Neglecting to read the fine print on our pre-boarding passes, they missed the baggage check-in by a mere thirty seconds. You can tell a lot about a person by how they handle a stressful situation. My new travel companion reacted with vulgarity, red-faced yelling and by throwing the extra fees at the representatives face. I was embarrassed for her and myself.  I travel light so the attendant advised me to run for my flight. Believe me when I say I could not run away fast enough.  My escape was short-lived as the airline changed the gate and I too missed the flight. It was less than a two-hour wait so I checked in and took my time getting to the lounge where I relaxed and began to read.

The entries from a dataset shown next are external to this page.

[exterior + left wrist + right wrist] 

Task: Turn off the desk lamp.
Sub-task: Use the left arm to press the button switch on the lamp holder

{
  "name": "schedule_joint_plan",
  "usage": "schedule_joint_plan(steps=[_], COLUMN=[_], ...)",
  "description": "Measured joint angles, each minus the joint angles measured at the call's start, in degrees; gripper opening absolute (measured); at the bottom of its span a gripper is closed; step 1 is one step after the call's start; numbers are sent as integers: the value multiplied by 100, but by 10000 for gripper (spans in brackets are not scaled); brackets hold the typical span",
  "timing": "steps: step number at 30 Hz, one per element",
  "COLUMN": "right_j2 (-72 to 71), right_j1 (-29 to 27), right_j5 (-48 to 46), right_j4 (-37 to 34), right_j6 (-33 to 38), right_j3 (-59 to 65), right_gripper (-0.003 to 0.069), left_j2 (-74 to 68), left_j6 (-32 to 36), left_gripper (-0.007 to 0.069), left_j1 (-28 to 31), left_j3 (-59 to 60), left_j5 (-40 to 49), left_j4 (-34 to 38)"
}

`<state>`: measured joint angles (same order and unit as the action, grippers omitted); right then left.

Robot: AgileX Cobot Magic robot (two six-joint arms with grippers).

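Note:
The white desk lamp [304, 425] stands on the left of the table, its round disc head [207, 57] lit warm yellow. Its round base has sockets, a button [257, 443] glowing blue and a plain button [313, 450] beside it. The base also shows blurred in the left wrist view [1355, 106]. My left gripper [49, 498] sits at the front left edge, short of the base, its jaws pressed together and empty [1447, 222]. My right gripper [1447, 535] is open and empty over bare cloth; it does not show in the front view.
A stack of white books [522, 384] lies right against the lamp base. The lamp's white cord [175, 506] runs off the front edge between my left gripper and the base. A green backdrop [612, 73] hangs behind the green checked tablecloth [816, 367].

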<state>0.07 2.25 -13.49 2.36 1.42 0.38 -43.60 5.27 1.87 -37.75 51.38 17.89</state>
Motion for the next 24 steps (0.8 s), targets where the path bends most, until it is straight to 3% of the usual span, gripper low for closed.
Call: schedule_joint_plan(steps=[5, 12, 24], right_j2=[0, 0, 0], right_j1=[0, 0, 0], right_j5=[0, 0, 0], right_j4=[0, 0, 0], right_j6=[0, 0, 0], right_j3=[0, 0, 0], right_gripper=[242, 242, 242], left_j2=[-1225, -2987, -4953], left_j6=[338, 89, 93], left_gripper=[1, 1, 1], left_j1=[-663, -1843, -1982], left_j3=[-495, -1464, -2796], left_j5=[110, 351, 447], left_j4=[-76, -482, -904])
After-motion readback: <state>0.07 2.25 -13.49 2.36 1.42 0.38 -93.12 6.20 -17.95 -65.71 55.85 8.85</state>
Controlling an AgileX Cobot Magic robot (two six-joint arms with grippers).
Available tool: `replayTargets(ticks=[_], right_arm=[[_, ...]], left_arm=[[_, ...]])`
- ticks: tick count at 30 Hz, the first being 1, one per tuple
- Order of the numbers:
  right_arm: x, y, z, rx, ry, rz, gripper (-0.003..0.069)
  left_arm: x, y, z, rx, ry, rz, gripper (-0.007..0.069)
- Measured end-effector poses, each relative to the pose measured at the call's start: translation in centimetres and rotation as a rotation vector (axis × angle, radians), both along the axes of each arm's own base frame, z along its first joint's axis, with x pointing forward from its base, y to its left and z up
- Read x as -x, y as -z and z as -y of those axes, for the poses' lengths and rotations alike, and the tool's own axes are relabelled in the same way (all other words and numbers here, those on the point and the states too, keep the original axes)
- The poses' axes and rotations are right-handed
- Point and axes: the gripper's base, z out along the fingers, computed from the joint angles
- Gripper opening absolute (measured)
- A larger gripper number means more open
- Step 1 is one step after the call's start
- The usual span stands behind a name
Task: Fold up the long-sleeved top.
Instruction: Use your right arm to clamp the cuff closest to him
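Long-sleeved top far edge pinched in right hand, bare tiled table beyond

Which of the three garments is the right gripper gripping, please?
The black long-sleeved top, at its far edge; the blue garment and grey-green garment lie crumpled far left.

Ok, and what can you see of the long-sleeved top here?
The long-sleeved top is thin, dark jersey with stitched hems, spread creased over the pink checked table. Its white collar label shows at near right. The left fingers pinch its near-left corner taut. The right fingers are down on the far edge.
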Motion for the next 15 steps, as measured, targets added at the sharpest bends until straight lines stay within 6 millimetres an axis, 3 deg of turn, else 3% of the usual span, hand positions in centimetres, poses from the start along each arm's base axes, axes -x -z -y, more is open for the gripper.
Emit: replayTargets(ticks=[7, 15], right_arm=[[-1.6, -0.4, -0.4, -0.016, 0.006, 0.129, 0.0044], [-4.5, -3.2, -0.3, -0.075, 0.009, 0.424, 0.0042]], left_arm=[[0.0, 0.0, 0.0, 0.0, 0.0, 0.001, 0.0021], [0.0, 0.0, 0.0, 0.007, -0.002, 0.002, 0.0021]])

I was engrossed in my novel when the loud, gravelly laugh of my gnarly nemesis broke my concentration a half an hour later. The less than impressive start to the day was made duller still by her recants of the story and how in her indignation and retribution she happily left a smashed up muffin on the CSR’s counter.

Rudeness offends me as does excessive use of profanity and drink, smokers and drug users. I was lucky enough to find all five abusive behaviours in this travel companion. This was going to be one hell of an adventure and let me tell you folks, the hits just kept on coming.

My writer friend is a wonderful woman and were it not for her pleasant personality, I would never have travelled with companions at all, preferring to travel alone making new friends and acquaintances along the way. The two personalities seemed such a contrast to me but it’s true that you never really know someone. All efforts to converse with my friend were met with interruptions and comments indicating petty jealousy and one-upmanship. The snide remarks delivered as feeble humour or out of earshot from my friend. I don’t understand jealousy myself and think it a merit-less emotion but I know it creates enough power to inflict pain on others. I found myself in an extremely uncomfortable situation and while much venom was subtly directed towards me I choose a path of compassion instead of anger. I laughed when I wanted to lash out. I held my tongue when she repeatedly gave wrong directions or misinformation. When she spoke incessantly as an official on every topic, I sat quietly, mused or when I could, I walked away alone.

Was it easy? Not as much as I would have liked although some days were easier than others. In the end I did spend good money to leave a day earlier. There are limits to my compassion and as mentioned earlier, I despise rudeness. I felt one more day could push me into a wrath or unkindness for which I would later question myself.

Searching for some reason for this hardship, nothing seemed reasonable and I had to look inside myself for lightness of being. It was closer than I thought. She forced me to recall that humans come in a variety of packages, imperfect packages. It is in fact our imperfections that make us human, deserving of love, despite our faults. We don’t have to like each other but it’s important to try to love each other. When I hugged my companion goodbye at the airport it was with a full heart and genuine warmth that I wished her well.

  • TRAVEL TIP #1:  Get to know the people you plan to travel with and ensure compatibility. The adventure should be found on the journey, not in your travel companions.